Hacker Newsnew | past | comments | ask | show | jobs | submitlogin

I often need to login to colleagues' machines at work, but I find that their settings are not what I am familiar with. So I wrote an SSH wrapper in POSIX shell which tars dotfiles into a base64 string, passes it to SSH, and decodes / setups on the remote temp directory. Automatically remove when session ends.

Supported: .profile, .vimrc, .bashrc, .tmux.conf, etc.

This idea comes from kyrat[1]; passing files via a base64 string is a really cool approach.

[1]: https://github.com/fsquillace/kyrat/





   scp my-precious-dotfiles remote:~
   trap 'ssh remote rm my-precious-dotfiles' EXIT
   ssh remote
Or you can even bake the trap into the remote bash's invocation, although that'd be a bit harder.

That overwrites the remote dotfiles.

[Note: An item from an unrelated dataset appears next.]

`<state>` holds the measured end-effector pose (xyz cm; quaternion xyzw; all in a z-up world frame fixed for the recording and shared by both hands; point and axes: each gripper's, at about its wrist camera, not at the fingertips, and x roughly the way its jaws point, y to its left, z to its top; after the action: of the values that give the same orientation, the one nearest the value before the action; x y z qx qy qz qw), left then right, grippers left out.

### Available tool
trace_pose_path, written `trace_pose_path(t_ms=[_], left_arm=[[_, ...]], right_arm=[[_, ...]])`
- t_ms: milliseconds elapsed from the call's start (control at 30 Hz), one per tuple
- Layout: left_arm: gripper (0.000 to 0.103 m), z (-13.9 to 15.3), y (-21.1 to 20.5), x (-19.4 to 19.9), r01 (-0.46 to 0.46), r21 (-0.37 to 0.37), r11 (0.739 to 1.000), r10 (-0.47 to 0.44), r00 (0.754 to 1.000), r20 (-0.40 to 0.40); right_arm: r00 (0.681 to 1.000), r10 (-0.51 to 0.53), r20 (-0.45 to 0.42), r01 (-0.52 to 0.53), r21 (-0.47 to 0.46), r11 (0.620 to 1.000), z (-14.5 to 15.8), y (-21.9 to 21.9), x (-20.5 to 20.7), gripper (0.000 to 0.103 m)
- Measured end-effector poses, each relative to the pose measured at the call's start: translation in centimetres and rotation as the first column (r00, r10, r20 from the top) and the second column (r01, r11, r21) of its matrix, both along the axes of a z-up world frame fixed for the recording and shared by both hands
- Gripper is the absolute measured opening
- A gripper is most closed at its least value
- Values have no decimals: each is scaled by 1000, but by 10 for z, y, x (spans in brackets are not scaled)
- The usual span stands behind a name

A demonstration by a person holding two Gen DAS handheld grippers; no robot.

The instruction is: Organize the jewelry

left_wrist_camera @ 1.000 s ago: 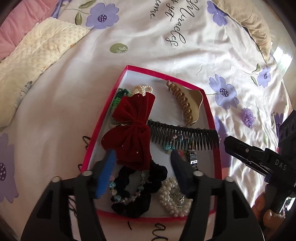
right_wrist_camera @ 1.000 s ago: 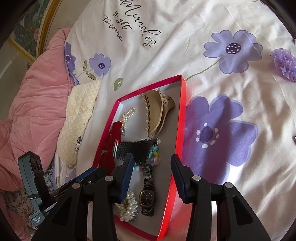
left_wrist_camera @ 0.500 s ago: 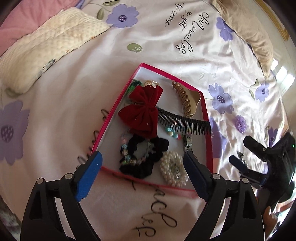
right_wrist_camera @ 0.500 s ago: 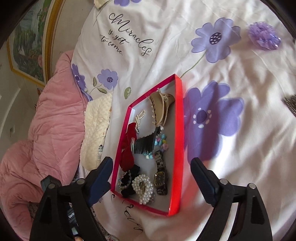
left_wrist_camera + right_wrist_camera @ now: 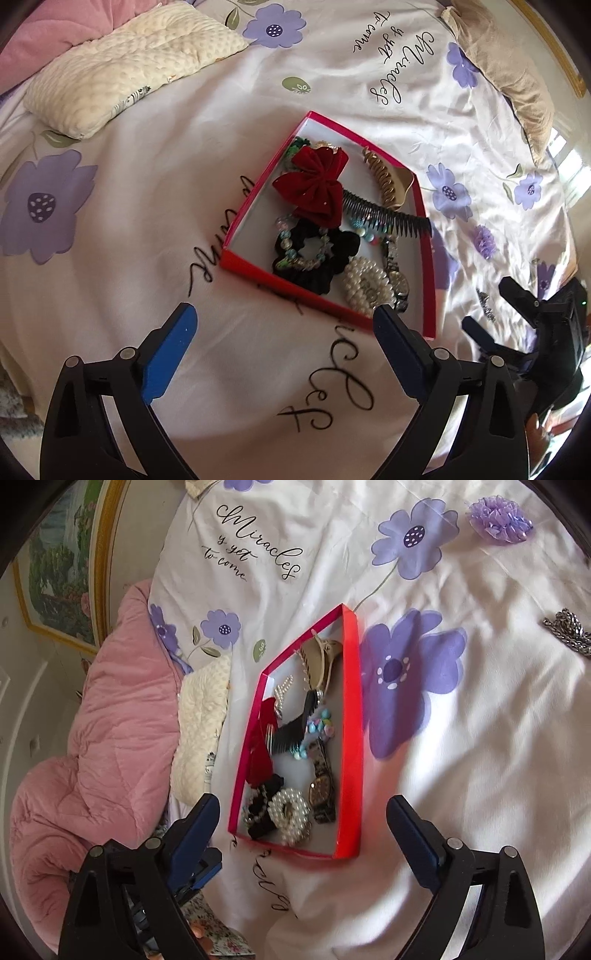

Any workarounds?

:h netrw

You can also just place config files anywhere if you know what you then load. That's what I do in my dotfiles, but not exactly like the parent. I also purposefully keep the repo size tiny so it's also just easy to clone. I'd recommend setting a env var so you can always just set that

Also don't forget you can have local vim files. I have a function at the end of my vimrc that looks for '.exrc', '.vim.local', '.nvim.local' in the current directory. Helpful for setting project settings.


I've found lnk [0] to be a nice tool for this. Similar to GNU Stow as another comment mentioned, but plays a bit nicer with git (and, in my opinion, is nicer to use).

Edit: just remembered there was a good comparison of lnk and stow on the HN discussion of lnk from a few months back [1].

[0] https://github.com/yarlson/lnk

[1] https://news.ycombinator.com/item?id=44080514


You can set HOME to some temporary path of your choosing. You’ll still need to be a little careful.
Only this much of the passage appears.